June 20, 2022 Weekly Update

We do love it when someone refers a family member or friend to us.  Sometimes the question is, “How can we introduce them to you?”   Well, there are multiple ways but a very easy way is to simply forward them a link to this webpage.

Here are this week’s items:

Portfolio Update:  Murs and I have recorded our portfolio update for June 20, 2022 

This Weeks Podcast -Steven Jarvis – Mid-Year Tax Strategies

Are you committed to having a tax-planning conversation outside the tax season? The only way to win in the tax game is to have a proactive approach when it comes to tax planning.

It’s important to be committed to having some kind of tax-planning conversation on any topic, especially…

 

This Weeks Blog –Tax Planning For Retirement

Mid-Year Tax Strategies You Should Consider

We recently sat down with one of our good friends Steven Jarvis CPA to discuss tax strategies everyone should be considering whether they’re currently in the middle of retirement planning or trying to secure their retirement.

In one of our previous podcasts, we also sat down with Steven to discuss taxes.

In fact, many of our clients also started working with Steven, and one thing that we continue hearing is that he helps eliminate the stress of taxes. According to him, the stress comes from stressing about doing taxes in April rather than engaging in tax planning throughout the year.

Steven and his team work intensely after-tax season to ensure that their clients follow the recommended tax strategies. So, we’re going to pick Steven’s brain to see what he recommends for your mid-year tax strategies.

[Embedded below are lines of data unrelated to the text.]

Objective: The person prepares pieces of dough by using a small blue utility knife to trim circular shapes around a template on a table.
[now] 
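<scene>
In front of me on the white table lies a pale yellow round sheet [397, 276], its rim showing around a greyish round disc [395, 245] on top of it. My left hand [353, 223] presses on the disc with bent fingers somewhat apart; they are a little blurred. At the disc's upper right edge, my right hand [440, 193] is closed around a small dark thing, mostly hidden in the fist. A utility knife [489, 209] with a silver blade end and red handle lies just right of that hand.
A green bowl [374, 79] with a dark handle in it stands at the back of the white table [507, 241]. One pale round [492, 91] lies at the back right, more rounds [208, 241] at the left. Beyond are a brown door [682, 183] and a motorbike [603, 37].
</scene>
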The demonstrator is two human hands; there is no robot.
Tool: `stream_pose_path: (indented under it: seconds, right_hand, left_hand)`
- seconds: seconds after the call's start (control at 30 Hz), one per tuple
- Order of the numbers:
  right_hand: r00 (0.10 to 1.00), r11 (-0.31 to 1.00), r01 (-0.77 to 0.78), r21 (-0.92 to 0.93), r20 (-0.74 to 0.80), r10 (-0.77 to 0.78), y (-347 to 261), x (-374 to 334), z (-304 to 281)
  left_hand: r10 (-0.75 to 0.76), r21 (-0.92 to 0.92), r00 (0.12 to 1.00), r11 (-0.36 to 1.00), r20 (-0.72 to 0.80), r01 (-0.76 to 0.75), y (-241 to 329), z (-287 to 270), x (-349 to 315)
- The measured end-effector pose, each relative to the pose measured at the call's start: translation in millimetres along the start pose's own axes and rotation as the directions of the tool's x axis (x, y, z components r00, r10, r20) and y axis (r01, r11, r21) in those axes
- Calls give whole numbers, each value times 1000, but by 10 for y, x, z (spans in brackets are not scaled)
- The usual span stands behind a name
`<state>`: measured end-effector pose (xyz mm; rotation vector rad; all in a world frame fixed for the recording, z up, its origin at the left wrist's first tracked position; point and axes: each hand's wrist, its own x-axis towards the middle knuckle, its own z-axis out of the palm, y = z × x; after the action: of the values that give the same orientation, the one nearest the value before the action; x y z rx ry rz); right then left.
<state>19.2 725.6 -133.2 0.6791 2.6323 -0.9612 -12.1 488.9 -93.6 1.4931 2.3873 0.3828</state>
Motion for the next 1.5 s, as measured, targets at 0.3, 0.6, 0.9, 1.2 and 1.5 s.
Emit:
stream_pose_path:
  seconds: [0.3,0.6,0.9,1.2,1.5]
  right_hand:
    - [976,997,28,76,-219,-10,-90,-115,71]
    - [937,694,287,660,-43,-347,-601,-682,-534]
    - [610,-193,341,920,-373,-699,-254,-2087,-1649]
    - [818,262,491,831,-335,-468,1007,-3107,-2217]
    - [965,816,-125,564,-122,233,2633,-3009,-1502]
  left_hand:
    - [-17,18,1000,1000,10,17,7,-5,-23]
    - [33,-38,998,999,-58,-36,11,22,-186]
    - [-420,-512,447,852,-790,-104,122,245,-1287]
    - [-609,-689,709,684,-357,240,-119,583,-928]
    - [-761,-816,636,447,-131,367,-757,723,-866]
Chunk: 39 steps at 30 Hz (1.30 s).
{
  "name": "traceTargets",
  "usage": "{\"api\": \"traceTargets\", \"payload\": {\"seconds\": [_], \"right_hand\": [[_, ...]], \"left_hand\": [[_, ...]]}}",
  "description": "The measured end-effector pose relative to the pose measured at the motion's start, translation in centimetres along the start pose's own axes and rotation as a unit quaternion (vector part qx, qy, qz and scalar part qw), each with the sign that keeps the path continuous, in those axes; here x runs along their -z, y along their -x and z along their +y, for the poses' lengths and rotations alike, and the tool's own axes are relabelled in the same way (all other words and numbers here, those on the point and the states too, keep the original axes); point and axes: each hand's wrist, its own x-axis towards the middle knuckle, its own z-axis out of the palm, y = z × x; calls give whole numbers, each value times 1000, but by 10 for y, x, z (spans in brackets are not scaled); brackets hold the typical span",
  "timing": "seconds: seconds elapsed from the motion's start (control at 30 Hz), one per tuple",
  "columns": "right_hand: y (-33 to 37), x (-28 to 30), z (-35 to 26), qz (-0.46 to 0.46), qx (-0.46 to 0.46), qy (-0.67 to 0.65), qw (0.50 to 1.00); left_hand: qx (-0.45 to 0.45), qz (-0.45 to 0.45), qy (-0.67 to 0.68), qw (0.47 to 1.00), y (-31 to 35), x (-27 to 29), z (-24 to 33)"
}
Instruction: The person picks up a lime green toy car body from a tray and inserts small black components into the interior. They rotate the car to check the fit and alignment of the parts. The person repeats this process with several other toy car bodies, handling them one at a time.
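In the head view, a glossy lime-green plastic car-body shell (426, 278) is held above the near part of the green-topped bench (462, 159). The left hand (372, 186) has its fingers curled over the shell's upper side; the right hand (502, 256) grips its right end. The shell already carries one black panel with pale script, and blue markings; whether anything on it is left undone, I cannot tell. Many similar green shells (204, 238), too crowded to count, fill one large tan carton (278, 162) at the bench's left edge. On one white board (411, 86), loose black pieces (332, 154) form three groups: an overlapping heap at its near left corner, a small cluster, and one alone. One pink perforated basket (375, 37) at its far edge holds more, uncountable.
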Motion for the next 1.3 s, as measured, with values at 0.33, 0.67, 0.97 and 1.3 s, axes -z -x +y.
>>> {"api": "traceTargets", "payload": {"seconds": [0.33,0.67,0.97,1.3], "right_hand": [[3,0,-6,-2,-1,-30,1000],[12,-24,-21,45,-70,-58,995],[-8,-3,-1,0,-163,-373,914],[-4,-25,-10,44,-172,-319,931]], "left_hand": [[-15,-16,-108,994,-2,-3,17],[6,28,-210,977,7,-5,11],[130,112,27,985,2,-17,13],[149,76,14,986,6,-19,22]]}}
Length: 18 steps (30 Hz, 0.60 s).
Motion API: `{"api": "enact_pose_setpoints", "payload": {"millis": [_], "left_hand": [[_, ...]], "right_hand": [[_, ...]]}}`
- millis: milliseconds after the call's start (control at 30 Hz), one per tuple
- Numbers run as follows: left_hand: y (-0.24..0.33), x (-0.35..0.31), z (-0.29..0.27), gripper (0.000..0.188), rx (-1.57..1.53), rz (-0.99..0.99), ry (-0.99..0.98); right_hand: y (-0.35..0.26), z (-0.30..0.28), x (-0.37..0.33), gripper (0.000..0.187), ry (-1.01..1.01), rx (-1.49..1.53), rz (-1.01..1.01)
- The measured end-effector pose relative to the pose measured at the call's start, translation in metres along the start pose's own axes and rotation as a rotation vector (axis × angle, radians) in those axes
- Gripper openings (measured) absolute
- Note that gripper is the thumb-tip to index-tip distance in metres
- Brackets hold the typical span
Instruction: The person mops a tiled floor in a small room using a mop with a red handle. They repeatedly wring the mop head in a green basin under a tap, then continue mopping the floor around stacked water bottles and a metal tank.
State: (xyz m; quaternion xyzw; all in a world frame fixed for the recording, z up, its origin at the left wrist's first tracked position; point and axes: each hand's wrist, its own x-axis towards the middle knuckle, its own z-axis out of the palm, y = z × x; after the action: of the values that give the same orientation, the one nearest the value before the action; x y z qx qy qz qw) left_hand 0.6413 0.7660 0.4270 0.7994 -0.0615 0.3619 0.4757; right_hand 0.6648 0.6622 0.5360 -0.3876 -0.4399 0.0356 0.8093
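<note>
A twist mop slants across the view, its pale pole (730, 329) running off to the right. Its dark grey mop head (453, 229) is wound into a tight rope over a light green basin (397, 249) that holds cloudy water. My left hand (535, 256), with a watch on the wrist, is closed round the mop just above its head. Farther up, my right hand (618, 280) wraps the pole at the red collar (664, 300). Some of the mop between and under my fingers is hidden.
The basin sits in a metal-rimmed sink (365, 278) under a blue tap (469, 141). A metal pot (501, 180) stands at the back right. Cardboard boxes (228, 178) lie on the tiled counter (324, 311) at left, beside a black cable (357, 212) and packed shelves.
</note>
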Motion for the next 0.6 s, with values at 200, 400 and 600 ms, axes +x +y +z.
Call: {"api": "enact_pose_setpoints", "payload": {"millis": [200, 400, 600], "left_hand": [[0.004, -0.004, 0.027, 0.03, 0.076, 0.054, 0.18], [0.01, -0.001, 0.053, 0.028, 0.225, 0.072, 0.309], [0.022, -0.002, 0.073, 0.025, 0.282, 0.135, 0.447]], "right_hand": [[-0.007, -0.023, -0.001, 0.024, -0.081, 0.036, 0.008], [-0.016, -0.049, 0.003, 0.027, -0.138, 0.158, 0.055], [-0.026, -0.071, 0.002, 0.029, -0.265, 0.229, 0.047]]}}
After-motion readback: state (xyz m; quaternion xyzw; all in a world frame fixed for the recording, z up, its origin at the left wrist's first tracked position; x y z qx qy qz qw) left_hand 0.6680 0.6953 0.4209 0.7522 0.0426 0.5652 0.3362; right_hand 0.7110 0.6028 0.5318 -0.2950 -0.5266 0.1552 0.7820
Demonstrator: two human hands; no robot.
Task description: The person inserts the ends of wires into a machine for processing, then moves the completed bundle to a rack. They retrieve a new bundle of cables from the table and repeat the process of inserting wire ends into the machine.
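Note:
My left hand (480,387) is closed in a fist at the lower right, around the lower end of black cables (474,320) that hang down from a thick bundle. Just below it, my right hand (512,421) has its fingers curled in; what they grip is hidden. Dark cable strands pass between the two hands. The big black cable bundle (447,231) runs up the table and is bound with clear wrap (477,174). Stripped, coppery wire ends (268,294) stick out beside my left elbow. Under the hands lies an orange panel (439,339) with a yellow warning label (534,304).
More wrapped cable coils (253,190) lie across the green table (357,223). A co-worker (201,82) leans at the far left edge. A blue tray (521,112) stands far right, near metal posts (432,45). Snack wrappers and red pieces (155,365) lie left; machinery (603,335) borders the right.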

First, Don’t Be Under the Impression That There’s Nothing You Can Do About Your Taxes

Before going any further, how did you feel about your taxes this year? Did you feel like you did your duty, paid your taxes and there was nothing else that you could do? If so, you’re like a lot of people that accept taxes as being a part of life.

And they are.

But you shouldn’t leave the IRS a tip because you’re not leveraging tax strategies. Taking a proactive approach to your taxes means that you’ll minimize your tax burden as much as legally possible.

Since it’s the middle of the year, it’s time to start thinking about them to lower your coming tax burden.

A few options available are:

Qualified Charitable Distributions (QCDs)

QCDs are one of the tax strategies that we often see with our clients. Steven explains that a QCD works by:

  • Taking money directly from your IRA
  • Sending the money straight to the charity
  • Meeting the QCD requirement of 70 1/2

The money cannot be made out to you or hit your bank account to benefit from a QCD. Instead, this is a process we look at in conjunction with handling your required minimum distributions (RMDs).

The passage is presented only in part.